The Senvol-Navy development partnership is continuing, and Senvol will release further details and make the software commercially available to companies looking to qualify AM parts. For details on gaining beta access to the software, contact Senvol at firstname.lastname@example.org.
Air Sped to Mach 3 Drives Deposition in New 3D Printer
Spee3d drew a crowd at RAPID + TCT with its patented technology, in the form of a metals-based 3D printer employing air-fed deposition.
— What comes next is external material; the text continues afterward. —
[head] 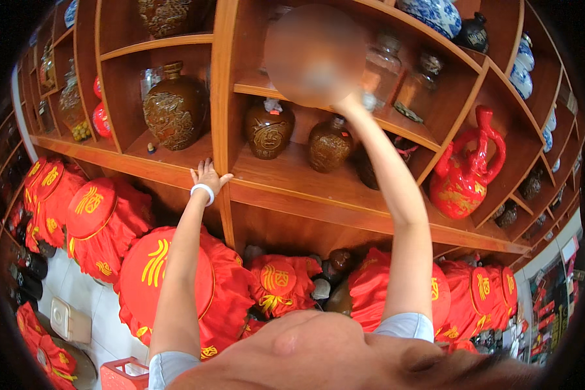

Rather than using heat to melt metal powders, Spee3d employs supersonic deposition, where a nozzle accelerates air to as much as three times the speed of sound to deposit injected powders onto a substrate attached to a six-axis robotic arm. The kinetic energy of the particles, explain company officials, causes the powders to bind together to form a high-density part with normal metallurgical properties.
On display along with the printer: a copper flywheel that took 11 min. 38 sec. to produce, at a cost of $6.85. The same part would take hours to produce and be prohibitively expensive as a printed one-off item, according to Byron Kennedy, cofounder and CEO of the Australian company.
The printer’s integrated design includes an enclosed build chamber (max. part size: 300 by 300 by 300 mm; max. part weight: 3000 g), powder feeder, electronics and print head, along with touchscreen HMI and high-speed robotic unit. It offers build rates to 100 grams/min., with the automated build process using an STL file to produce a near-net-shape part. The technology ideally is suited for producing parts currently designed for sand or die casting, according to Kennedy, who claims the process, currently qualified for aluminum and copper, is 100 to 1000 times faster than laser-based 3D printing.
NanoSteel Tops Competition with 3D-Printable Tool Steel
NanoSteel’s AM business unit received first-place honors in the 2018 RAPID + TCT’s Innovation Audition for its 3D-printable tool steel, produced for the powder-bed-fusion process. BLDRmetal L-40, a ferrous-alloy powder, can be printed at room temperature to form high-hardness ductile parts. Tool and die applications are ideal for such characteristics. Using AM with this material can significantly cut turnaround time for tooling, according to NanoSteel officials.